> [PROBLEM TO SOLVE]:
Exact reproduction of all the data is needed.

=== Begin Enclosure ===

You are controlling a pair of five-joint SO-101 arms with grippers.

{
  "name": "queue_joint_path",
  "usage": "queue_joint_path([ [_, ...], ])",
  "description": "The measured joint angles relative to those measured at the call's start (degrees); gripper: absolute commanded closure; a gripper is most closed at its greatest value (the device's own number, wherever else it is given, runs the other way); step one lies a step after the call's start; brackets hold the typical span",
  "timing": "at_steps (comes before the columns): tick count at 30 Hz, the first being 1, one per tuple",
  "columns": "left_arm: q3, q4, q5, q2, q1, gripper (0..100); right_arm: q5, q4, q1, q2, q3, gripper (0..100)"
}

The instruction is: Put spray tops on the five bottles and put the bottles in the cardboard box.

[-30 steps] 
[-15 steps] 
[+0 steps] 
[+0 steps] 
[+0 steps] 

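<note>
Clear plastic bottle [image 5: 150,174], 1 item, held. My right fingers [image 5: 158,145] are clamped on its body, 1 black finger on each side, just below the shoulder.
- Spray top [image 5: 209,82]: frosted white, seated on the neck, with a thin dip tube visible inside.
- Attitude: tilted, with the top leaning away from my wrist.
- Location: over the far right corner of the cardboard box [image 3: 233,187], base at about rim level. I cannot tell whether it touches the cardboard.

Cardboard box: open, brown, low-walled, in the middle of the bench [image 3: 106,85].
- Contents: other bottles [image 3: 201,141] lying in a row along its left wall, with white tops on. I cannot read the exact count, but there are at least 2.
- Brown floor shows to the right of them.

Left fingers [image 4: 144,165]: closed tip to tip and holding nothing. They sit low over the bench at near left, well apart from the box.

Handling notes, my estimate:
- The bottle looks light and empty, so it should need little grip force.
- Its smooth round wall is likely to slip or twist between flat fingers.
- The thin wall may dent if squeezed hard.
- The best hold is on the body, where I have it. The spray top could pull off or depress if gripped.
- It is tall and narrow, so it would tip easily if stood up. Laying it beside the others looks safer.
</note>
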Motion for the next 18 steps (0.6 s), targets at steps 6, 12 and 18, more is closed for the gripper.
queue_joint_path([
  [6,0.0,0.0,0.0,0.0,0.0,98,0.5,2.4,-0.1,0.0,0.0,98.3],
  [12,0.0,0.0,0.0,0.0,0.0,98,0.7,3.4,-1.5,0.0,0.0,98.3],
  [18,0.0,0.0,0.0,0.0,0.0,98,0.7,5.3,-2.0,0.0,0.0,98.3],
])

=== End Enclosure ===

> [OUTPUT OF THE EXERCISE]:
You are controlling a pair of five-joint SO-101 arms with grippers.

{
  "name": "queue_joint_path",
  "usage": "queue_joint_path([ [_, ...], ])",
  "description": "The measured joint angles relative to those measured at the call's start (degrees); gripper: absolute commanded closure; a gripper is most closed at its greatest value (the device's own number, wherever else it is given, runs the other way); step one lies a step after the call's start; brackets hold the typical span",
  "timing": "at_steps (comes before the columns): tick count at 30 Hz, the first being 1, one per tuple",
  "columns": "left_arm: q3, q4, q5, q2, q1, gripper (0..100); right_arm: q5, q4, q1, q2, q3, gripper (0..100)"
}

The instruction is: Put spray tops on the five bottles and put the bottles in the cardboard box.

[-30 steps] 
[-15 steps] 
[+0 steps] 
[+0 steps] 
[+0 steps] 

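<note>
Clear plastic bottle [image 5: 150,174], 1 item, held. My right fingers [image 5: 158,145] are clamped on its body, 1 black finger on each side, just below the shoulder.
- Spray top [image 5: 209,82]: frosted white, seated on the neck, with a thin dip tube visible inside.
- Attitude: tilted, with the top leaning away from my wrist.
- Location: over the far right corner of the cardboard box [image 3: 233,187], base at about rim level. I cannot tell whether it touches the cardboard.

Cardboard box: open, brown, low-walled, in the middle of the bench [image 3: 106,85].
- Contents: other bottles [image 3: 201,141] lying in a row along its left wall, with white tops on. I cannot read the exact count, but there are at least 2.
- Brown floor shows to the right of them.

Left fingers [image 4: 144,165]: closed tip to tip and holding nothing. They sit low over the bench at near left, well apart from the box.

Handling notes, my estimate:
- The bottle looks light and empty, so it should need little grip force.
- Its smooth round wall is likely to slip or twist between flat fingers.
- The thin wall may dent if squeezed hard.
- The best hold is on the body, where I have it. The spray top could pull off or depress if gripped.
- It is tall and narrow, so it would tip easily if stood up. Laying it beside the others looks safer.
</note>
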Motion for the next 18 steps (0.6 s), targets at steps 6, 12 and 18, more is closed for the gripper.
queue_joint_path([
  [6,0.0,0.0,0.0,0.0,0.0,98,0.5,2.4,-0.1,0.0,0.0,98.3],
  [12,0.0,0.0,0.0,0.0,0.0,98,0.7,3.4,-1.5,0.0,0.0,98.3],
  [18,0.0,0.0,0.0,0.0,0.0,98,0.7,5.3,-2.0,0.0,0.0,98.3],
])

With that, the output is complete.